最高裁、原告側の上告棄却/不法投棄ごみ訴訟
【那覇支社】宮古島市が2014年度に行った不法投棄ごみ撤去事業で市に損害を与えたとして、同事業の予算額2251万円などを市が下地敏彦市長らに請求するよう求めていた住民訴訟で、最高裁が訴えを棄却していたことが分かった。最高裁の決定は4月26日付。
今回のような裁判では、一審の地方裁判所と二審の高等裁判所で事実関係と法律問題を審査し、最高裁では二審の判決が憲法違反かどうか、これまでの最高裁の判例と食い違うか、判決理由に不備があるか、法令の解釈に関する重要な問題点があるか、などを判断することになっている。

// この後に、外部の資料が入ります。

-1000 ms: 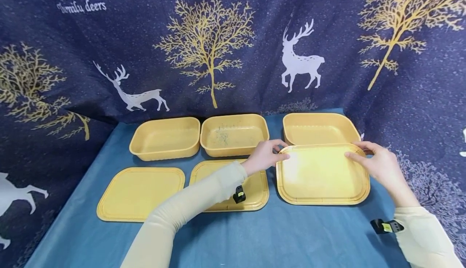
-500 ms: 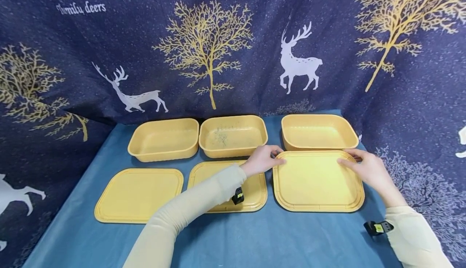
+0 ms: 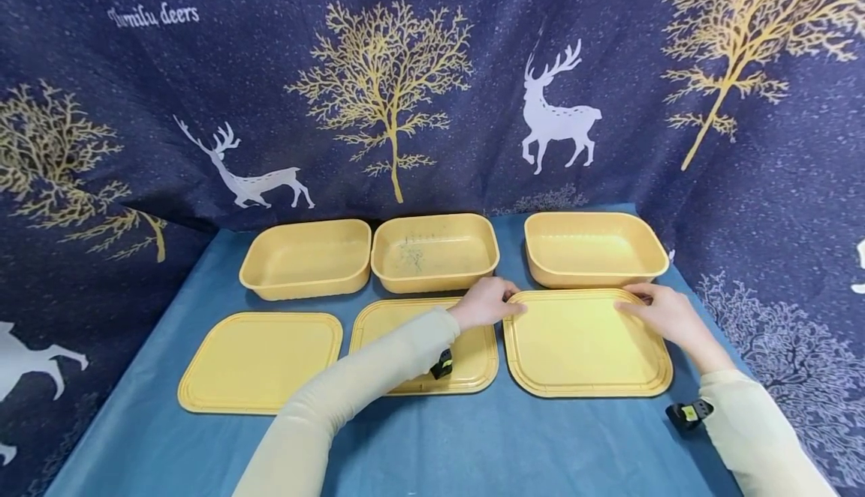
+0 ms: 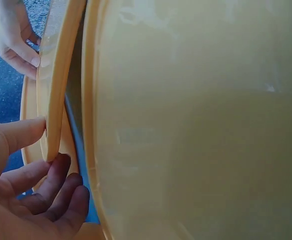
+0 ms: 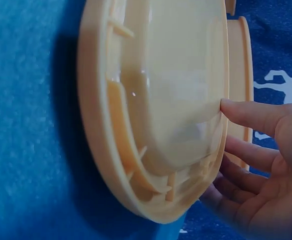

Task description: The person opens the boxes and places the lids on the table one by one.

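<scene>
A yellow lid (image 3: 588, 343) with rounded corners lies at the right, just in front of the right box (image 3: 595, 249). At its far left corner my left hand (image 3: 483, 303) pinches the rim; in the left wrist view the thumb (image 4: 26, 132) presses one side, with the fingers curled beneath. My right hand (image 3: 669, 318) pinches the same lid near its far right corner. The right wrist view shows the lid's ribbed rim (image 5: 121, 145), with a shadow on the cloth beside it. Beneath my left forearm is the middle lid (image 3: 466, 362), partly hidden.
Two more yellow boxes, the left box (image 3: 307, 260) and the middle box (image 3: 435, 253), stand at the back; dark specks mark the middle one's floor. A left lid (image 3: 257, 362) lies in front. A blue cloth (image 3: 473, 452) covers the table, backed by a printed curtain (image 3: 473, 106).
Both hands have brought the right lid down and toward the near side, slightly left, so it sits lower in front of the right box. The other lids and boxes stay put.
</scene>
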A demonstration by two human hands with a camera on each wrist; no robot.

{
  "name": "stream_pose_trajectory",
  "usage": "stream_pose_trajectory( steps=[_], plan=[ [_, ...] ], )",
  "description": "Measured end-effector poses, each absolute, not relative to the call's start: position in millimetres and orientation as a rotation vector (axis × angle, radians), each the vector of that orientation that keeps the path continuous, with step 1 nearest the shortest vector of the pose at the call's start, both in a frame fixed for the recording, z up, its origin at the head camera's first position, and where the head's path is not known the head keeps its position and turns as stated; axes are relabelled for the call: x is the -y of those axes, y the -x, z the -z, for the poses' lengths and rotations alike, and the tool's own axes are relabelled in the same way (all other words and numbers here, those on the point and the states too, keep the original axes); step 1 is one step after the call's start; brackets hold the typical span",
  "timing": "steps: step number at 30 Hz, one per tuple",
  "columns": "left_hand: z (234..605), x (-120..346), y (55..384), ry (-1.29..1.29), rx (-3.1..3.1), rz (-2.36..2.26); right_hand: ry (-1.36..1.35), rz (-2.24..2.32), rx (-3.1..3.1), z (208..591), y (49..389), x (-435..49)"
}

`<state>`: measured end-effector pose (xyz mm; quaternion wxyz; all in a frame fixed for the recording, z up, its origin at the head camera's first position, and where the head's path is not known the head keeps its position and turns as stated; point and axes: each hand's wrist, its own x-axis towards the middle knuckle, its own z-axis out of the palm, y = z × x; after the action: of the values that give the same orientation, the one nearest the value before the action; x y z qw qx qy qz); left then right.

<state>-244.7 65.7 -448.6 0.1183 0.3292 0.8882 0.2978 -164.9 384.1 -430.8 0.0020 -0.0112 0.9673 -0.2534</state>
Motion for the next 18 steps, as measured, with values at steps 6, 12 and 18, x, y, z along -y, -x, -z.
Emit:
stream_pose_trajectory(
  steps=[6,12,18],
  plan=[
    [456,-67,247,-0.961,-2.588,-0.831,0.042,0.769,-2.999,437,171,-385],
    [452,-68,246,-0.97,-2.601,-0.785,0.047,0.77,-2.985,441,174,-385],
    [452,-70,248,-0.961,-2.614,-0.755,0.047,0.762,-3.0,442,175,-384]
  ],
)
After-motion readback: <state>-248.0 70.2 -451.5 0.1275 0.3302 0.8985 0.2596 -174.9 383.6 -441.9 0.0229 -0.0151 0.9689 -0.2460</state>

最高裁は、4月26日付の決定で「本件は(上告できる規定を定めた民事訴訟法312条の)各項に規定する事由に該当しない」などと判断した。住民側は「市民や民間企業実務の感覚に基づいた適切な判断をしてほしい」などと訴えていたが認められなかった。
この問題は、宮古島市が14年度に不法投棄ごみを撤去した事業で崖下の現場に大量のごみが残存していたことを受けたもの。住民有志らは、市が撤去作業の状況確認を怠り違法な公金支出で市に損害を与えたとして、下地市長らの責任を追及してきた。

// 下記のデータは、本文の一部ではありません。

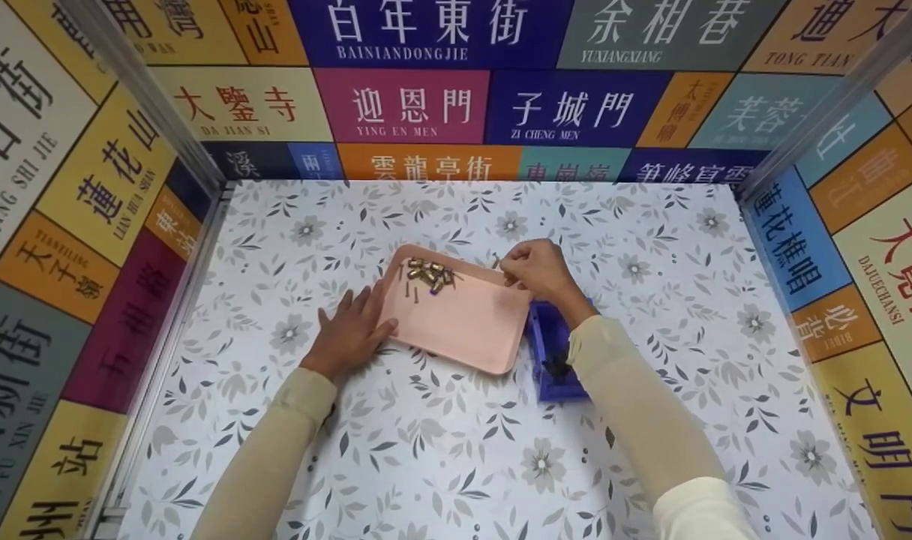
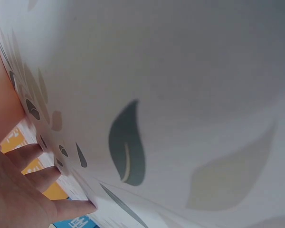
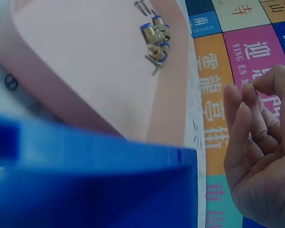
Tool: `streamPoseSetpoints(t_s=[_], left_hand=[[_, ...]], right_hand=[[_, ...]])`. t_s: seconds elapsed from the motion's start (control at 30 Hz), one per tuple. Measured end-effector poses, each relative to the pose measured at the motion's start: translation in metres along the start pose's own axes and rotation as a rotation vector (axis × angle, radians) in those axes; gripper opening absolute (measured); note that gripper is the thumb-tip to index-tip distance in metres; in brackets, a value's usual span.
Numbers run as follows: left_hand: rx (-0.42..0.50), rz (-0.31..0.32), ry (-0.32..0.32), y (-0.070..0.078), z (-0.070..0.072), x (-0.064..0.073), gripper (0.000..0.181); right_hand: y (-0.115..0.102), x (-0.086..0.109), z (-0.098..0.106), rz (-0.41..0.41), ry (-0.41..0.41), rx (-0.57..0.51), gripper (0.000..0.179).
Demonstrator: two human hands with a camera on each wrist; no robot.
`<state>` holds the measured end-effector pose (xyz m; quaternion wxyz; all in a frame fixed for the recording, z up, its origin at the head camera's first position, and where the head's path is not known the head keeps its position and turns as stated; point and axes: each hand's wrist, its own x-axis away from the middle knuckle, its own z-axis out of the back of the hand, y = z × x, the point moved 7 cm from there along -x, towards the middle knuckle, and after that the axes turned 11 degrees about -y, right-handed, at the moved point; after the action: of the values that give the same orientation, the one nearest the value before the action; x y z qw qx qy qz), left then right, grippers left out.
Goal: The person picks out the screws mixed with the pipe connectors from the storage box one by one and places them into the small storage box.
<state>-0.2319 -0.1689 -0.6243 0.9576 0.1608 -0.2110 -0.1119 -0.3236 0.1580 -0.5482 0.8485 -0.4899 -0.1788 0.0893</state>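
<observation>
A pink tray (image 1: 456,319) lies on the table with brass push-in fittings (image 1: 431,272) with blue rings and several screws (image 1: 416,292) in its far left part. My left hand (image 1: 349,334) rests at the tray's left edge, fingers spread and fairly straight. Over the tray's far right corner is my right hand (image 1: 542,268), pinching a small screw (image 1: 496,261) between thumb and forefinger. In the right wrist view that screw is almost hidden by the fingertips. Below the right wrist stands a blue bin (image 1: 537,352), holding dark small pieces (image 1: 557,366) that I cannot make out.
The table (image 1: 426,465) has a white cover with a grey leaf and flower print. Panels with colourful lettering (image 1: 411,105) rise at the back and both sides. The bin stands close against the tray's right side, partly under the right forearm.
</observation>
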Motion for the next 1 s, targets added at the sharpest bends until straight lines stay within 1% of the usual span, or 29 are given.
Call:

昨年3月、那覇地裁は住民側の請求を棄却。同12月の福岡高裁那覇支部の判決でも、市の担当者について「きわめてずさんな事務処理」と認めたものの、各支出命令などが法令に違反するとはいえないとして訴えを退けていた。今回の決定で、同高裁那覇支部の判決が確定したことになる。

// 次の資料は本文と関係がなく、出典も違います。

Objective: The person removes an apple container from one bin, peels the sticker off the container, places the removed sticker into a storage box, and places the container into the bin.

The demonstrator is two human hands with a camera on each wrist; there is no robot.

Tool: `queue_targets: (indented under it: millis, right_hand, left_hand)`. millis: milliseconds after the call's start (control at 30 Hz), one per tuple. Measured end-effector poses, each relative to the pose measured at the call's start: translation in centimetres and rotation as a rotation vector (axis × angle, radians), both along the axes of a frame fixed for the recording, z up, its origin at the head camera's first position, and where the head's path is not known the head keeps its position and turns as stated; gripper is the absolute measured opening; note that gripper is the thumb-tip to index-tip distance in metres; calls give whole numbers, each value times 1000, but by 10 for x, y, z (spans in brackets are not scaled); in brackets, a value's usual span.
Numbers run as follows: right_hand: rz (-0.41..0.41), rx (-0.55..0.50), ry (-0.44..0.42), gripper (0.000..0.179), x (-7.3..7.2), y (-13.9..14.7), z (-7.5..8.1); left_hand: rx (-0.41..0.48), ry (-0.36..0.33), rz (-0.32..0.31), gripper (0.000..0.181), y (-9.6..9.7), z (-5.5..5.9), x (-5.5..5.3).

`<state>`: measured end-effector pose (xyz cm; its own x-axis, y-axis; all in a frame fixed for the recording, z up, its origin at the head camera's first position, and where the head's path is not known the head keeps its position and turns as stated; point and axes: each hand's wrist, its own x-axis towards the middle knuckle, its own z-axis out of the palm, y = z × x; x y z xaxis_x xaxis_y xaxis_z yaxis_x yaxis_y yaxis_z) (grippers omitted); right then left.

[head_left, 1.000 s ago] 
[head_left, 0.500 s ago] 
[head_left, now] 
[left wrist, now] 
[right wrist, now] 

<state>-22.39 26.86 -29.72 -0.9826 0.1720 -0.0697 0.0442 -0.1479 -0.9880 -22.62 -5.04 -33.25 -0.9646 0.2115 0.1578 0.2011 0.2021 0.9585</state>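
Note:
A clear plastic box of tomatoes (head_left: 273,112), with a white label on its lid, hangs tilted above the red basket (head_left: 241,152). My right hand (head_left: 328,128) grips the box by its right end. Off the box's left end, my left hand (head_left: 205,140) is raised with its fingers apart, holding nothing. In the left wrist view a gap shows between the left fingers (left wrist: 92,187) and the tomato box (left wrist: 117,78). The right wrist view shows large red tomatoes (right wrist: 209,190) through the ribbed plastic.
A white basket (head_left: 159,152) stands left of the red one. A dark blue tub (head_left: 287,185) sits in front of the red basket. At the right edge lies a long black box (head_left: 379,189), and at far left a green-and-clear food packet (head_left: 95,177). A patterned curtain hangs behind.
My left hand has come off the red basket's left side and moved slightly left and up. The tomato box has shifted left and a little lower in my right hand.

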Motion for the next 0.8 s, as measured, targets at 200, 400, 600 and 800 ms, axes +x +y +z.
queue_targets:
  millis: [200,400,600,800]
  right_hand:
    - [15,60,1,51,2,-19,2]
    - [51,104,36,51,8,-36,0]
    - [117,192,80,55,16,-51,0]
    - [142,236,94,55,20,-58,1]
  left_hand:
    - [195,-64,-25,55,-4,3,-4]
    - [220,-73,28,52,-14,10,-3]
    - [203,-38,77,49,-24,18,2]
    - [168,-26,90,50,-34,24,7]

決定を受け、住民側の喜多自然弁護士は「行政の問題に裁判所が正面から向き合わなかった問題のある判決。本来、司法は行政の判断過程のチェックを求められているが、行政判断に踏み込まないのが(現在の)問題点だ」と述べた。
一方、市側の大城純市弁護士は「(市と業者の契約が)ごみを全部撤去しなければいけない契約と決めつけた主張で、前提事実が誤っていた。市の主張が正しいと最高裁でも認められた。市はごみを出来るだけ撤去してきた」と語った。